Jacqueline Cochran rose from barefoot poverty to become the fastest woman alive, breaking the sound barrier and holding more aviation records than any pilot in history.

Aviation Historian

Jacqueline Cochran grew up barefoot in a Florida sawmill town, worked in a cotton mill at age six, and went on to break the sound barrier, lead the Women Airforce Service Pilots, and hold more speed, distance, and altitude records than any pilot—male or female—in history. Her life is one of the most extraordinary stories in aviation, and one of the least sanitized by the usual telling.

From Sawmill Poverty to the Cockpit

Cochran was born around 1906—no one knows the exact date because no one bothered to record it. A foster child in the Florida panhandle, she was pulling twelve-hour shifts in a cotton mill by the time she was six years old. She didn’t own a pair of shoes until she was eight.

By the early 1930s, she had reinvented herself as a hairdresser and businesswoman in New York City, running her own cosmetics company. When a friend suggested she get a pilot’s license, she earned it in three weeks. Most student pilots take longer than that to solo.

Beating Every Man in the Bendix Trophy Race

By 1938, Cochran won the Bendix Trophy race, flying a Seversky P-35 pursuit plane from Burbank to Cleveland. She beat every male competitor in the field. The Bendix was the most prestigious air race in America—not a segregated event, not a consolation category. She won it outright.

Her marriage to Floyd Odlum, one of the wealthiest men in America, gave her financial backing to pursue increasingly ambitious goals. But Cochran was already successful before Odlum. What he provided was freedom to chase the impossible without worrying about the bills.

Building the WASPs: Women Airforce Service Pilots

When World War II broke out, Cochran went directly to General Hap Arnold with a plan: put women pilots to work for the military. Ferrying aircraft. Towing targets. Testing repaired planes. Every mission that kept qualified male pilots away from combat.

In 1943, the Women Airforce Service Pilots (WASPs) were established. Cochran ran the training program at Avenger Field in Sweetwater, Texas. The numbers tell the story:

  • 25,000+ women applied
  • 1,800 were accepted
  • 1,074 graduated
  • They flew every aircraft type in the American inventory, from Stearman trainers to the B-29 Superfortress

Thirty-eight WASPs died in service. Because they were technically civilians, their families received no flag for the coffin, no Gold Star status. Fellow WASPs sometimes passed the hat to pay for shipping bodies home. Cochran fought that injustice for decades. Congress didn’t grant WASPs full military status until 1977—by which time most surviving members were in their fifties and sixties.

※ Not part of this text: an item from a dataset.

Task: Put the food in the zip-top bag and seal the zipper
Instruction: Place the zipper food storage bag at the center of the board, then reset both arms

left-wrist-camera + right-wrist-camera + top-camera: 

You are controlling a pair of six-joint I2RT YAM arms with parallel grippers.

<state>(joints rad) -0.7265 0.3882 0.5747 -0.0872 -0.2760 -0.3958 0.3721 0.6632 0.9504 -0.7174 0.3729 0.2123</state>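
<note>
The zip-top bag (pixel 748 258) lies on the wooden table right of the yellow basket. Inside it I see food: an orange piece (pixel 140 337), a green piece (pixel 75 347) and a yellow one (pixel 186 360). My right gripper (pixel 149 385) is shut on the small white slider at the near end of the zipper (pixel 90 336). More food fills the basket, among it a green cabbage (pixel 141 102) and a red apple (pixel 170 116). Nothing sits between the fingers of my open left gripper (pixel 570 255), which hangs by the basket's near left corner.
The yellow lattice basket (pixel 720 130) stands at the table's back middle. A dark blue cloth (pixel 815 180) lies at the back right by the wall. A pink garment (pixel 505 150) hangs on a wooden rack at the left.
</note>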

Breaking the Sound Barrier at 47

On May 18, 1953, over Rogers Dry Lake at Edwards Air Force Base, Cochran pushed a Canadair F-86 Sabre past Mach 1. She was approximately 47 years old. The sonic boom rolled across the desert, and she became the first woman to break the sound barrier.

Chuck Yeager himself coached her through the program, flying formation in a second Sabre and talking her through maneuvers. Yeager later said Cochran was the most determined pilot he ever met—and this from a man who broke the sound barrier himself while nursing two broken ribs.

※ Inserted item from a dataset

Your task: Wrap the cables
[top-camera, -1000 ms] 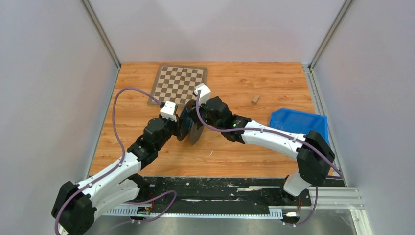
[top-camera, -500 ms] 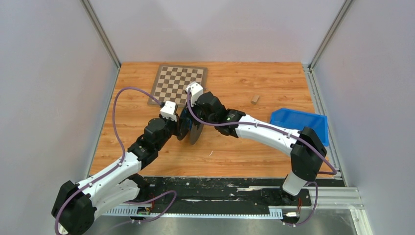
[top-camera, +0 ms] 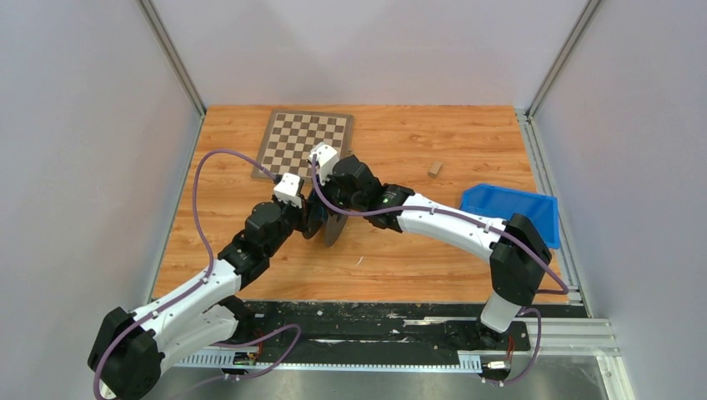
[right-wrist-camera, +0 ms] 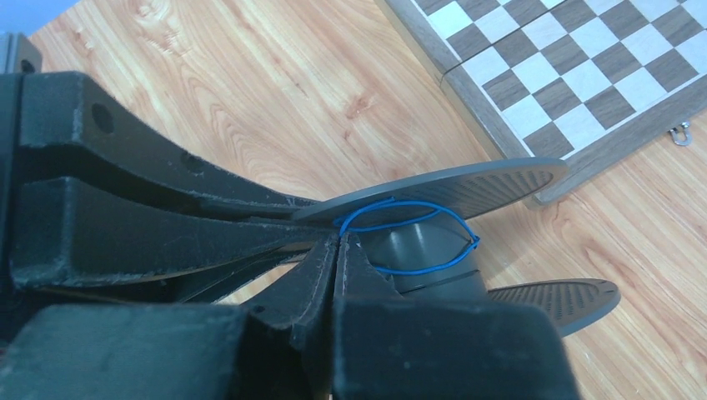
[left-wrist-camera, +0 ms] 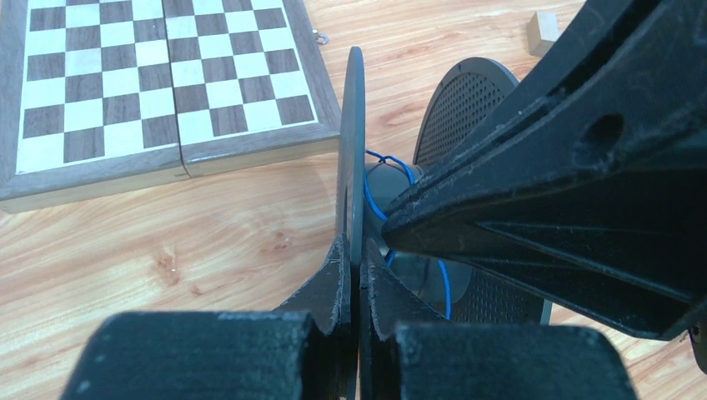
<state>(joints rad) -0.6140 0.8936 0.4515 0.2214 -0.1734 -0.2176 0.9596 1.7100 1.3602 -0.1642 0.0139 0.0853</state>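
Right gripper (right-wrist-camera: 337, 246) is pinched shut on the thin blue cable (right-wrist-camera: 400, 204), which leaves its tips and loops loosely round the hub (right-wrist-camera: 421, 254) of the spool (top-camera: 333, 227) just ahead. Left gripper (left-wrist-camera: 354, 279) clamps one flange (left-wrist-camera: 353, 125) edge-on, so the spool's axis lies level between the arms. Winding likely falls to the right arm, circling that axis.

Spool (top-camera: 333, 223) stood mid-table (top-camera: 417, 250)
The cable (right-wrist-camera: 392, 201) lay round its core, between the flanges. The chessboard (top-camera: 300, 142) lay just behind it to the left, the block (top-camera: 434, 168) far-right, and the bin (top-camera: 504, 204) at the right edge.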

Twice the Speed of Sound in a Starfighter

Cochran kept pushing. In 1964, at roughly 58 years old, she flew a Lockheed F-104 Starfighter to over 1,400 miles per hour—twice the speed of sound. The F-104 cockpit is like sitting inside a pencil. The wings are so thin that ground crews need protective covers on the leading edges to avoid cutting themselves. The ejection seat fires downward because the tail is too high to clear. Cochran was pulling Gs in that aircraft at an age when most pilots have long since retired.

At the time of these achievements, she held more speed, distance, and altitude records than any pilot in the world.

A Complicated Leader

Cochran was not easy to work with. She could be imperious and demanding. Some WASPs had complicated feelings about her leadership—she insisted on sole control of women’s military flying programs and made sure competing efforts were either absorbed into her operation or shut down.

But the people who reshape history rarely do so by being agreeable. You don’t punch through sound barriers, literal or figurative, without an iron will that occasionally makes you difficult.

She counted Amelia Earhart among her friends and was on a first-name basis with Presidents Eisenhower, Johnson, and Nixon. She’d fly herself to the White House and walk in like she owned the place.

Final Years and Legacy

Heart problems grounded Cochran permanently in the late 1960s. For a woman who defined herself by speed and altitude, permanent grounding was its own kind of death. She died in 1980 at her ranch in Indio, California—desert country, close enough to Edwards Air Force Base to hear sonic booms on a quiet day.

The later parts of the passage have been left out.